İlim yolcuları seferlerinde zorluk ve güçlüklerle, sayılamayacak büyük sıkıntı ve belâlarla karşılaşmışlardır. Bunlardan bazıları kayda geçirildi ve bazıları da yazıya geçirilemeden gitti. Onların rıhleleriyle ilgili biyografi kitaplarında yer alan haberler yaşananların sadece bir kısmıdır, hepsi değil.

Rıhle, kimilerinin ömründen iki, dört, beş, on yılını alıyordu. Çoğunun da ömrünün yirmi, otuz yahut kırk yılını aldı. Daha önce geçtiği gibi İmam Ebû Abdullah b. Mende gibi bazısının ömrünün kırk beş senesini almıştı.

Onların çıktığı bu rıhleler hakkında iyice düşünen kimse -ki bildiğimiz gibi onlar fakir, geçim sıkıntısı çeken ve sefer vasıtası bulmakta zorlanan kimselerdi- sabır ve tahammülde gayretlerini idrak eder. İlmin onların yanındaki ve kalplerindeki kıymetini bilir. Zîra ilim tahsilinde onların binekleri zorluk ve tevâzu idi. Çölleri ve susuz arazileri kat ettiler. İlim için tehlikeli yollarda ve denizlerde gittiler. Çetin zorluklar ve ürkütücü şeylerle karşılaştılar. Şüphesiz Allah bunu çok iyi bilmektedir. İleride geleceği üzere Ebû Hatim er-Râzî’nin kıssası sana bu konuda yeter.

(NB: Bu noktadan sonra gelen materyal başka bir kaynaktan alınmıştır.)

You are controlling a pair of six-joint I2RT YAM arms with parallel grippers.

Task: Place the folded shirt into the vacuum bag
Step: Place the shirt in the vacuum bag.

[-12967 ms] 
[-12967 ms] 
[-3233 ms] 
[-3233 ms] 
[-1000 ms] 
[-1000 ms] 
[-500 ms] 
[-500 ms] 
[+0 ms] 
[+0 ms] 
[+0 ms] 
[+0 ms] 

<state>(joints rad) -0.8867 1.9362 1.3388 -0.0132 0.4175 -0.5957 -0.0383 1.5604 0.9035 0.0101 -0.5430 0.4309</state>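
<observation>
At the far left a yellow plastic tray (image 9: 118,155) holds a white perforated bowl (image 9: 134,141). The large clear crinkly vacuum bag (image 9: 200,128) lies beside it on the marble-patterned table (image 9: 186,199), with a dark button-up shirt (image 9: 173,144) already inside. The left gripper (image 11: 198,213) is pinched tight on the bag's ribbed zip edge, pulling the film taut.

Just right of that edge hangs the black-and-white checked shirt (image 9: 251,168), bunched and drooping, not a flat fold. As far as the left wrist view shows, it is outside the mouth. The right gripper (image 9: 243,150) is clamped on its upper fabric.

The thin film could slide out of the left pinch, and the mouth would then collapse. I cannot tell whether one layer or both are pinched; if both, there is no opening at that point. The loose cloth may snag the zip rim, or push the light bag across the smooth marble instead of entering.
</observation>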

Şüphesiz bu rıhleler gerçekte onlar için ders içinde ders oldu. Onları hâlden hâle çevirdi, gönüllerini pırıl pırıl etti, ilmin kıymetini ve değerini öğretti ve ilim tahsil etmenin haz ve lezzetini hissettirdi. Bu yüzden iyice ilim tahsiline daldılar, gece gündüz ilimle meşgul oldular ve ilim aşkıyla yanıp tutuştular. Onun dışındakilerden, aileden, zevceden, çocuktan ve vatandan alâkalarını kestiler. Böylece insanların saygı ve sevgiyle kendilerine hürmet gösterdiği, itibarları, iyilikleri, ilim ve faziletlerinin çokluğu, basiretleri ve büyük faydaları sebebiyle etraflarını sardığı birer otorite, imam ve lider durumuna geldiler.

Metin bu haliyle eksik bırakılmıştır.